JiaweiZhuang commented 5 years ago

That's fast work! Interesting that mpi4py is not used at all. So your plan is to only use dask for parallelization? -- would be very cool if possible!

Seems like the current code only does spatial chunking but not regridding yet? It would be necessary to test if this method scale with # of CPUs (on a single multi-core computer, not talking about distributed yet). I am concerning about calling complicated library functions in each dask worker. Do all ocgis functions (chunking, regridding...) release GIL?

Not sure where this example should go. Is the xESMF repo not good? I just made an examples directory for a placeholder...

Probably in OCGIS's repo & docs? Given that you are not using xarray here, this seems like a general OCGIS example. If dask really works it might become the standard way of parallelizing ESMPy/OCGIS. Not having to spawn MPI processes is a big plus for users.

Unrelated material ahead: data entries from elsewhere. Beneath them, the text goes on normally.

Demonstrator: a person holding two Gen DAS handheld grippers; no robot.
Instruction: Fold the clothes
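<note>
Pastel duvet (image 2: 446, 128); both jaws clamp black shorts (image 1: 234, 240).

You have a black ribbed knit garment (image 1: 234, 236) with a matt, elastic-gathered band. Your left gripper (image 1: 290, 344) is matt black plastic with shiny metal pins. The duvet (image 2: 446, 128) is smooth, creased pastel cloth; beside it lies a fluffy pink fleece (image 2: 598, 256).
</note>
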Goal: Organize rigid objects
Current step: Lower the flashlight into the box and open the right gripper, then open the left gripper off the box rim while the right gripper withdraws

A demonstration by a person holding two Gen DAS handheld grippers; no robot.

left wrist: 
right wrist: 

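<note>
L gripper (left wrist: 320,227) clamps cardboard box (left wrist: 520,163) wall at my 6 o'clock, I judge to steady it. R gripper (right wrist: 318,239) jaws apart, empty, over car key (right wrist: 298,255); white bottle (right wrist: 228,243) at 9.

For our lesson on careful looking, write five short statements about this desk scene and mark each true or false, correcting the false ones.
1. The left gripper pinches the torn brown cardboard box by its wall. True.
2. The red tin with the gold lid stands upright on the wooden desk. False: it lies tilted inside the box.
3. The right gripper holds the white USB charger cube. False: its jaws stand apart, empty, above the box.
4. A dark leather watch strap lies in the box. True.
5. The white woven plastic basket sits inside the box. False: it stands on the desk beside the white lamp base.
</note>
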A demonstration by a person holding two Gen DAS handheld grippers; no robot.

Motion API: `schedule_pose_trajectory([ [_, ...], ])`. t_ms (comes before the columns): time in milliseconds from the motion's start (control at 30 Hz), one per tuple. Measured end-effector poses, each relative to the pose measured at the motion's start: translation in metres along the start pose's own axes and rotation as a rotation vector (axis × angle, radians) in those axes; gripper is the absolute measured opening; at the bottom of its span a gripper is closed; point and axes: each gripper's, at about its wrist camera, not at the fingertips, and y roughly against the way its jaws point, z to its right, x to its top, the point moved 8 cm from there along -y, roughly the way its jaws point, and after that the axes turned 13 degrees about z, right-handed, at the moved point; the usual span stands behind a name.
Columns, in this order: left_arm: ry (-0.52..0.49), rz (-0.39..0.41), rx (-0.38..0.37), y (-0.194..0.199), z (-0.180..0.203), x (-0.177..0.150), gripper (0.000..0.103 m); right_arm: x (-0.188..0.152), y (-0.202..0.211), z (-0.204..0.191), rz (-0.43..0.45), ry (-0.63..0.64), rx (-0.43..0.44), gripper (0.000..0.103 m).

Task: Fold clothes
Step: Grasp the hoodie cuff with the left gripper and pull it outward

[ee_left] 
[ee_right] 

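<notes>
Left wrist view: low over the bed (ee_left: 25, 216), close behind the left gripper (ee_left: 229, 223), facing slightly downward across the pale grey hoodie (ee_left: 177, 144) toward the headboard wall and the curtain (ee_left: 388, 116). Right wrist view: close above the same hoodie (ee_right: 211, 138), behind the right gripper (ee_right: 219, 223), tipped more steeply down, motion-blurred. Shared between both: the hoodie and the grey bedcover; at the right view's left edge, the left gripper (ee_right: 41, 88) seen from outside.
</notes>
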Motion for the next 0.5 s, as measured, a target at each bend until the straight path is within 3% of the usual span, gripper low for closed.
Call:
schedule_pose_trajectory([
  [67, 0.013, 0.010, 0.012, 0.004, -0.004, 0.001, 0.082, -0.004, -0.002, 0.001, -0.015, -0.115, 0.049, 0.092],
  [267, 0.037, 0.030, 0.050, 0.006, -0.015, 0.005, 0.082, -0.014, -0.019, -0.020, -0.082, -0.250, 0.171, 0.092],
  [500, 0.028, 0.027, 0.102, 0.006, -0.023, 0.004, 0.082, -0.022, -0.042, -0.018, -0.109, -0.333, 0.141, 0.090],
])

The chunks are created and the data loaded via ocgis. It is then converted to xarray. This is not great for workflows that wish to start with xarray. I think an xarray-to-ocgis converter will address this (the grid chunker does not have to work with files).

I suspect that pure numpy arrays will suffice. Metadata can be easily fixed after all heavy computations are done.

If you only care about chunking coordinates (for parallel weight generation), not chunking input data, the workflow is simply:

I don't feel like the source/destination grid slices should be generated on the workers necessarily. The index approach feels a bit clunky (better for concurrency however). The spatial chunking can be pulled into the master task without too much trouble.

Again I am just concerning about scalability. Not sure how much heavy-lifting that GridChunker is doing under the hood. Then we need to call ESMPy regridding immediately after that, inside each dask worker.

The task does not return or fill anything. It will be good to add some distributed arrays to the example along the lines of the xESMF-dask example you already created. Eventually, I want to persist the regridded data in a netCDF format matching the destination grid's.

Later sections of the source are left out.